A field guide to AI model types — and when to use each
“AI model” isn’t one thing. There’s a whole toolbox — language, reasoning, small, multimodal, embedding, image, and speech models — and good systems use several together.
People say "AI model" as if it means one thing. It doesn't. There's a whole toolbox of model types, each good at a different job, and the systems that work well use several of them together — the right tool at each step. Here's the field guide.
Large language models (LLMs)
The general-purpose workhorse: generate and transform text, follow instructions, summarize, draft, answer. When people say "AI" today they usually mean this. Use it for: drafting, summarizing, classification with reasoning, conversation, and orchestrating other tools.
Reasoning models
LLMs tuned to "think" before answering — spending extra compute on a chain of internal steps for hard problems. Slower and more expensive, but markedly better at math, complex code, and multi-step planning. Use it for: the genuinely hard analytical step — and not for "summarize this email," where you'd pay for thinking you don't need. The skill is knowing which steps deserve a reasoning model.
Small language models (SLMs)
Compact models that are fast, cheap, and can run on modest hardware or on-device. They won't write your strategy memo, but they're excellent at high-volume, well-defined tasks. Use it for: classification, routing, extraction, and first-pass triage in front of a bigger model.
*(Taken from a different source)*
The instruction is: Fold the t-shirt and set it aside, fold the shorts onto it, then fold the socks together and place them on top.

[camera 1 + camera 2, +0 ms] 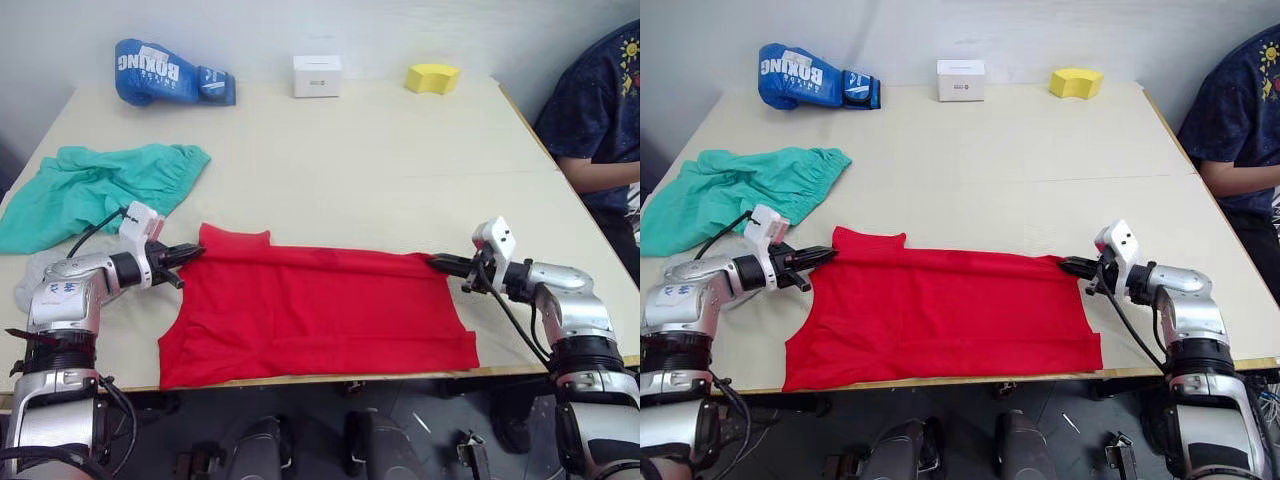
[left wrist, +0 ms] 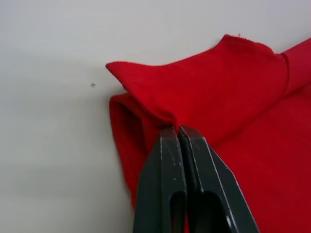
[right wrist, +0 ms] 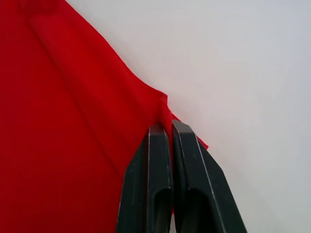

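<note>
We are seeing one pair of teal shorts [image 1: 95,190] lying crumpled at the desk's [image 1: 380,170] far left, and one blue boxing glove [image 1: 165,72] sitting behind them at the back edge. Our left gripper [image 1: 190,255] is pinching a folded edge of the single red t-shirt [image 1: 320,315], fingers [image 2: 182,160] pressed together on the cloth. One white box [image 1: 317,76] and one yellow block [image 1: 432,77] are resting farther back. Our right gripper [image 1: 440,263] is clamping the t-shirt's opposite corner. A seated person [image 1: 600,110] is bordering the desk's right side.
</note>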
Example: an SLM decides which of fifty incoming documents needs the expensive model at all.
Multimodal models
Models that take more than text — images, PDFs, charts, sometimes audio or video — and reason across them. Use it for: reading a scanned contract, interpreting a chart, extracting data from a form, describing an image. Example: "pull the totals from this PDF invoice" is a multimodal job.
Embedding models
These don't generate text — they turn text (or images) into vectors that capture meaning, so you can search by similarity. They're the quiet engine behind retrieval. Use it for: semantic search and RAG — finding the right documents to ground an answer. Example: matching a member's question to the three most relevant policy passages.
Image, speech, and specialized models
Image generation (diffusion) models create visuals from text. Speech models handle transcription (speech-to-text) and synthesis (text-to-speech). Code-specialized models are LLMs tuned hard for programming. Each is the right tool for its narrow job and overkill or useless outside it.
The point: real systems compose them
A serious workflow isn't one model — it's a pipeline. Example: an SLM classifies an incoming document, a multimodal model reads it, an embedding model retrieves the relevant policy, an LLM drafts the response, and a reasoning model checks the tricky calculation. A coordinator routes each step to the cheapest model that can do it well.
Asking "which AI model is best" is like asking "which tool is best." Best at what? The win isn't one model — it's the right model at each step, composed behind one governed path.
That composition — many model types, one governed gateway — is how you get quality and cost-efficiency without your data ever leaving its boundary.